The required answer is an exact copy of every entry underneath.
==========
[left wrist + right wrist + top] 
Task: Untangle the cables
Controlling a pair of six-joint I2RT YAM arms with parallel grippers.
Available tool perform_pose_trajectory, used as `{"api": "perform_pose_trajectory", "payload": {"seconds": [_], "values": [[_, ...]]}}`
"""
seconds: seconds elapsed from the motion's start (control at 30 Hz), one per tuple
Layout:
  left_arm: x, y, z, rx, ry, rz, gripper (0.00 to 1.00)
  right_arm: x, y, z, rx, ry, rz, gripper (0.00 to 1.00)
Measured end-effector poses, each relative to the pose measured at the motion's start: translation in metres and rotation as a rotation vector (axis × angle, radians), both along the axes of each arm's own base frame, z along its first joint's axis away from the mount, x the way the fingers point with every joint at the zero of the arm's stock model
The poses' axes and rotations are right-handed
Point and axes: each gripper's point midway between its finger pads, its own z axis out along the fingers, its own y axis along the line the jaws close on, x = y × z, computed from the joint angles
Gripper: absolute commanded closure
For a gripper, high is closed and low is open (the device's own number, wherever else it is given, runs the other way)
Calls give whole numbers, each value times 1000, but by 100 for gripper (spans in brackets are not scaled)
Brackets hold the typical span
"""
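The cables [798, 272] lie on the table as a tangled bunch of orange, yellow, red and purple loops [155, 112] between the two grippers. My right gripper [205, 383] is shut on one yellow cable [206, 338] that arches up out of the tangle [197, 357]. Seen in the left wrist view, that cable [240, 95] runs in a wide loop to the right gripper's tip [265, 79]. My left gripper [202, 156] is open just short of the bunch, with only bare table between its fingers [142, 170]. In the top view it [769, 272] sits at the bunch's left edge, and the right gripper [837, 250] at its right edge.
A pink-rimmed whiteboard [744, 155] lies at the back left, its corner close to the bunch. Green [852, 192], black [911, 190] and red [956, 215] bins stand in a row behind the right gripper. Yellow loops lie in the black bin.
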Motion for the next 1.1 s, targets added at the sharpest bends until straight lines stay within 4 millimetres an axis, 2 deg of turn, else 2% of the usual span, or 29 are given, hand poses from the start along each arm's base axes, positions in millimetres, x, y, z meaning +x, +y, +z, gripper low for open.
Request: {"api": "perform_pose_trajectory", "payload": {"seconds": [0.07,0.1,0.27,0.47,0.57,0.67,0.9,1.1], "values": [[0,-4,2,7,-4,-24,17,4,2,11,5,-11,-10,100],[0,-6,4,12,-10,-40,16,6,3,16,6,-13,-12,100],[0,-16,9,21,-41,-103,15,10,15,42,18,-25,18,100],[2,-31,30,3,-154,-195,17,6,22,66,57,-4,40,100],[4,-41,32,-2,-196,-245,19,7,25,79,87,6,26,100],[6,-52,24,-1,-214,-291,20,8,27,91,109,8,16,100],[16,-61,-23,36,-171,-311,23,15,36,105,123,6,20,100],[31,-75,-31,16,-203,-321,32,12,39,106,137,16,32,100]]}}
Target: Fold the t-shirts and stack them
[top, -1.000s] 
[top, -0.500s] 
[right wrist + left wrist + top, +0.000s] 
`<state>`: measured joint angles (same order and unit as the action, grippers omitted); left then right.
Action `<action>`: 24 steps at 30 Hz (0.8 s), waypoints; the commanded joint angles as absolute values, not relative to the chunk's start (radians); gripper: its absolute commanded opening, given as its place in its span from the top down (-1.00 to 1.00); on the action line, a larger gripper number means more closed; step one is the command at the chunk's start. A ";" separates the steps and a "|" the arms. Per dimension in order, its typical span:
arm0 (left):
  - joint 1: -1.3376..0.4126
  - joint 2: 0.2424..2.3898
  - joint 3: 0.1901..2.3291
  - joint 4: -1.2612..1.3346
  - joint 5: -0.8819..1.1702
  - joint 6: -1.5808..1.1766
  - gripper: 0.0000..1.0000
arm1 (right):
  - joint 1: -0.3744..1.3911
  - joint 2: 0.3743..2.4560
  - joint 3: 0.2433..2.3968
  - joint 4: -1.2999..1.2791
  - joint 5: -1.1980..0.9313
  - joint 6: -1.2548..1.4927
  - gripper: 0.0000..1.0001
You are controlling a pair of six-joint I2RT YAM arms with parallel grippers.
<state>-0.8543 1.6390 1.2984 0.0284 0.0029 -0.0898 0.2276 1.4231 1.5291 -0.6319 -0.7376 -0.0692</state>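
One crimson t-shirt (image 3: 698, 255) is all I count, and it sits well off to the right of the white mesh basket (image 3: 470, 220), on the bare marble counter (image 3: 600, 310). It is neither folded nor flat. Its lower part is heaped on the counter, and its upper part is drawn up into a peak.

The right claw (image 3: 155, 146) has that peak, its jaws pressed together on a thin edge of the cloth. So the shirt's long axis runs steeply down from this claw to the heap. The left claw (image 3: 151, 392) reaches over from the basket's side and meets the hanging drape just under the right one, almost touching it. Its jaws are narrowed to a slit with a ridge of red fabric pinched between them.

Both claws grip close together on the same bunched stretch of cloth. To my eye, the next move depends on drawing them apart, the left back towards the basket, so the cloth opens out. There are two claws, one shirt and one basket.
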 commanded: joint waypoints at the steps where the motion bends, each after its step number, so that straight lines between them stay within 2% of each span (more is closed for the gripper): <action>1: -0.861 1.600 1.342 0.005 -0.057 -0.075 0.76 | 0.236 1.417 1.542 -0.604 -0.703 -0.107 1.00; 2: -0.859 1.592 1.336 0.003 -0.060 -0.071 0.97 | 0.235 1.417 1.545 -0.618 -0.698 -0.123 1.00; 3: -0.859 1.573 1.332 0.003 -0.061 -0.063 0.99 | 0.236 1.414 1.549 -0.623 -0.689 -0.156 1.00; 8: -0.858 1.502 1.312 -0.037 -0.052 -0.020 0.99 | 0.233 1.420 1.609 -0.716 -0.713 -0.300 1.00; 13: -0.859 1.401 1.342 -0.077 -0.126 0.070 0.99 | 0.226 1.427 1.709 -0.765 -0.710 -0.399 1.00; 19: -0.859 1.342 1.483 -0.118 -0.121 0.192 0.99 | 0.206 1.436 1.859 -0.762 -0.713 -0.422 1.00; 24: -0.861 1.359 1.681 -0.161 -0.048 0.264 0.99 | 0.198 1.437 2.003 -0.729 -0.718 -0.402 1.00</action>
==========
> **YOUR SOLUTION**:
[left wrist + right wrist + top] 
Task: Untangle the cables
Controlling a pair of six-joint I2RT YAM arms with parallel grippers.
Available tool perform_pose_trajectory, used as `{"api": "perform_pose_trajectory", "payload": {"seconds": [_], "values": [[_, ...]]}}`
"""
seconds: seconds elapsed from the motion's start (control at 30 Hz), one per tuple
Layout:
  left_arm: x, y, z, rx, ry, rz, gripper (0.00 to 1.00)
  right_arm: x, y, z, rx, ry, rz, gripper (0.00 to 1.00)
Measured end-effector poses, each relative to the pose measured at the motion's start: translation in metres and rotation as a rotation vector (axis × angle, radians), both along the axes of each arm's own base frame, z along its first joint's axis away from the mount, x the way the fingers point with every joint at the zero of the arm's stock model
The poses' axes and rotations are right-handed
Point and axes: each gripper's point midway between its finger pads, its own z axis out along the fingers, its own y axis along the line the jaws close on, x = y × z, computed from the joint angles
Gripper: absolute commanded closure
For a gripper, high is closed and low is open (the device's own number, wherever else it is given, runs the other way)
Calls give whole numbers, each value times 1000, but by 100 for gripper (spans in brackets are not scaled)
Brackets hold the typical span
"""
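The cables [798, 272] lie on the table as a tangled bunch of orange, yellow, red and purple loops [155, 112] between the two grippers. My right gripper [205, 383] is shut on one yellow cable [206, 338] that arches up out of the tangle [197, 357]. Seen in the left wrist view, that cable [240, 95] runs in a wide loop to the right gripper's tip [265, 79]. My left gripper [202, 156] is open just short of the bunch, with only bare table between its fingers [142, 170]. In the top view it [769, 272] sits at the bunch's left edge, and the right gripper [837, 250] at its right edge.
A pink-rimmed whiteboard [744, 155] lies at the back left, its corner close to the bunch. Green [852, 192], black [911, 190] and red [956, 215] bins stand in a row behind the right gripper. Yellow loops lie in the black bin.
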Motion for the next 1.1 s, targets added at the sharpest bends until straight lines stay within 4 millimetres an axis, 2 deg of turn, else 2% of the usual span, or 29 are given, hand poses from the start along each arm's base axes, positions in millimetres, x, y, z meaning +x, +y, +z, gripper low for open.
Request: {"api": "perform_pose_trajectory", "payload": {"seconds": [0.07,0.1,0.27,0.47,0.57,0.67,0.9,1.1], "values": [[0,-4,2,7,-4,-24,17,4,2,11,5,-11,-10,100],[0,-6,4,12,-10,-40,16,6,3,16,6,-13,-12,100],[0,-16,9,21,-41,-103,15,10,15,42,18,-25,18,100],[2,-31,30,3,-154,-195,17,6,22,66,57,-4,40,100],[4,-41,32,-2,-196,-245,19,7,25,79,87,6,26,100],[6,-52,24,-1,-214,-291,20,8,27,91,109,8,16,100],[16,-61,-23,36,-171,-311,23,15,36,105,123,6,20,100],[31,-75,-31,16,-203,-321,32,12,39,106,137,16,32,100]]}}
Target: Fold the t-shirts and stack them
[top, -1.000s] 
[top, -0.500s] 
[right wrist + left wrist + top, +0.000s] 
`<state>`: measured joint angles (same order and unit as the action, grippers omitted); left then right.
Action `<action>`: 24 steps at 30 Hz (0.8 s), waypoints; the commanded joint angles as absolute values, not relative to the chunk's start (radians); gripper: its absolute commanded opening, given as its place in its span from the top down (-1.00 to 1.00); on the action line, a larger gripper number means more closed; step one is the command at the chunk's start. A ";" separates the steps and a "|" the arms. Per dimension in order, its typical span:
arm0 (left):
  - joint 1: -1.3376..0.4126
  - joint 2: 0.2424..2.3898
  - joint 3: 0.1901..2.3291
  - joint 4: -1.2612..1.3346
  - joint 5: -0.8819..1.1702
  - joint 6: -1.5808..1.1766
  - gripper: 0.0000..1.0000
arm1 (right):
  - joint 1: -0.3744..1.3911
  - joint 2: 0.3743..2.4560
  - joint 3: 0.2433..2.3968
  - joint 4: -1.2999..1.2791
  - joint 5: -1.1980..0.9313
  - joint 6: -1.2548..1.4927
  - gripper: 0.0000..1.0001
You are controlling a pair of six-joint I2RT YAM arms with parallel grippers.
<state>-0.8543 1.6390 1.2984 0.0284 0.0029 -0.0898 0.2276 1.4231 1.5291 -0.6319 -0.7376 -0.0692</state>
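One crimson t-shirt (image 3: 698, 255) is all I count, and it sits well off to the right of the white mesh basket (image 3: 470, 220), on the bare marble counter (image 3: 600, 310). It is neither folded nor flat. Its lower part is heaped on the counter, and its upper part is drawn up into a peak.

The right claw (image 3: 155, 146) has that peak, its jaws pressed together on a thin edge of the cloth. So the shirt's long axis runs steeply down from this claw to the heap. The left claw (image 3: 151, 392) reaches over from the basket's side and meets the hanging drape just under the right one, almost touching it. Its jaws are narrowed to a slit with a ridge of red fabric pinched between them.

Both claws grip close together on the same bunched stretch of cloth. To my eye, the next move depends on drawing them apart, the left back towards the basket, so the cloth opens out. There are two claws, one shirt and one basket.
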 commanded: joint waypoints at the steps where the motion bends, each after its step number, so that straight lines between them stay within 2% of each span (more is closed for the gripper): <action>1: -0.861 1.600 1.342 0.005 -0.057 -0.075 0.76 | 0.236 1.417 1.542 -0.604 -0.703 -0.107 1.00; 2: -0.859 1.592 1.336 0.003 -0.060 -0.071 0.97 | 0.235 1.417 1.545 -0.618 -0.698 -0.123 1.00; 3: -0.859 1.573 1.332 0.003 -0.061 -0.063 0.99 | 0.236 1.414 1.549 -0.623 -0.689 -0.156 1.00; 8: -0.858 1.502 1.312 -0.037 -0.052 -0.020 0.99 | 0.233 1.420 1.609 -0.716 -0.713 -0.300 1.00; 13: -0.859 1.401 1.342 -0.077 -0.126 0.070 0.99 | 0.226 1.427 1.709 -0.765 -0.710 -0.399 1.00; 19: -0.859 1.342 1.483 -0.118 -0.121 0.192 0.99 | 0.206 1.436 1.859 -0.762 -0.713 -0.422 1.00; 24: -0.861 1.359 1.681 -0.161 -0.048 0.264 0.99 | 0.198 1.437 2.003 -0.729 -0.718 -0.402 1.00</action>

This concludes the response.